Ski patrols are organizations that provide medical, rescue, and hazard prevention services to the injured in ski area boundaries, or sometimes beyond into backcountry settings. Many have technical-medical certifications, such as Outdoor Emergency Care (OEC) provided by the National Ski Patrol (USA), that are specific to the winter-season environment and providing emergency medical services in remote locations. Many patrollers also hold EMS issued credentials, such as emergency medical technician or any other pre-hospital care certification. Due to the remote location and terrain, transportation is often limited to Rescue toboggan, snowmobile, or, for life-compromising injuries or extremely remote terrain, helicopter rescue. Depending on the ski area terrain, ski patrollers can be versed in a large variety of specialized rescues, such as avalanche search and rescue, outdoor emergency transportation, chairlift evacuation, and, in some cases, helicopter rescue techniques are taught. Patrols work to promote ski safety, enforce area policies (where applicable), and help the injured within their jurisdiction. Ski patrollers also work to set up the mountain before it opens by conducting trail checks, providing avalanche control work, and setting up necessary equipment in preparation for the day. At the end of the day, they also conduct a sweep clearing the mountain for off-hours.
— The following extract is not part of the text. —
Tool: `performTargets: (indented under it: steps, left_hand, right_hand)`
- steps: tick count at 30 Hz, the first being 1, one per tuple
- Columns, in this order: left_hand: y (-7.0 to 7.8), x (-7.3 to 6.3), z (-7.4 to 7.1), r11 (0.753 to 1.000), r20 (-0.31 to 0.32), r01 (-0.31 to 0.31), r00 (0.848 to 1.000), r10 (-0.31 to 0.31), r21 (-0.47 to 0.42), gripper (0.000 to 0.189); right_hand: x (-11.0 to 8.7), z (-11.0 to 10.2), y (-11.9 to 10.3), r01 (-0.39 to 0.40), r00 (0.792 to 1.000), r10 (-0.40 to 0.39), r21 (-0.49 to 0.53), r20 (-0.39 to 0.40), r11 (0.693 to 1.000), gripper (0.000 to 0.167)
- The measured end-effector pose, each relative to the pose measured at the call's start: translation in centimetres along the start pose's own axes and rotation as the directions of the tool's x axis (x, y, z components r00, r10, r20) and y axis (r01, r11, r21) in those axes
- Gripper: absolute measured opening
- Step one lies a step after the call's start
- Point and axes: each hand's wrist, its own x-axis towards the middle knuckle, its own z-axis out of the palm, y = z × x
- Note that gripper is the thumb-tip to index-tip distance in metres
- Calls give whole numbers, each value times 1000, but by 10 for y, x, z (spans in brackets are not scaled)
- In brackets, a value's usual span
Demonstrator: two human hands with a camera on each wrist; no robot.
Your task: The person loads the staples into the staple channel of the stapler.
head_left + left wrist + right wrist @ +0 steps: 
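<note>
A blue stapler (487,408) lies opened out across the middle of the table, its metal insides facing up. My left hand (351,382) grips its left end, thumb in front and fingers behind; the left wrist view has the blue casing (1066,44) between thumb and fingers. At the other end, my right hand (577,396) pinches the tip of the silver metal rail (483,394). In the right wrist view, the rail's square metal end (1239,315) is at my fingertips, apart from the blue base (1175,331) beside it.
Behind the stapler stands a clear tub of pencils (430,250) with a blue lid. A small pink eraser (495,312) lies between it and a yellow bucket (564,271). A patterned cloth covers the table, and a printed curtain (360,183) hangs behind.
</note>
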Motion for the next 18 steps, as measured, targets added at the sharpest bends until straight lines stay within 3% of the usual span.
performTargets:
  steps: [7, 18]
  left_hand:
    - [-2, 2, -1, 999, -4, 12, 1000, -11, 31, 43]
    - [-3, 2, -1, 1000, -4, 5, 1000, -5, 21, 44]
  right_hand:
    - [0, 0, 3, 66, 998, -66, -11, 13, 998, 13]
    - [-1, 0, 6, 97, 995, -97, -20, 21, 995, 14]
Contrary to the name's implications, ski patrollers can be snowboarders in addition to alpine, Nordic, or telemark skiers. Many patrols also have non-skiing positions whereby patrollers no longer able to ski or individuals lacking sufficient skiing or toboggan handling skills can still provide emergency care in a first aid room. Some ski areas also have a junior ski patrol program in which teenagers between the ages of 15 and 17 years old can participate. Most junior ski patrol programs limit the responsibilities of their members, such as preventing them from running toboggans or administering first aid without supervision. However, there are some areas with junior ski patrol programs which allow their members to operate with the same responsibilities as the rest of the patrol, after meeting the same standard in each skill category as other patrollers.

== Fédération internationale des patrouilles de ski ==
The Fédération internationale des patrouilles de ski (FIPS) is the international organisation representing ski patrol and associated ski safety organisations with membership from throughout the world. These patrol and safety organisations comprise full-time and volunteer ski patrollers, doctors, lawyers, engineers, technicians, ski equipment instructors, and ski area managers, who are involved in the multi-disciplinary activities of ski patrolling and safety.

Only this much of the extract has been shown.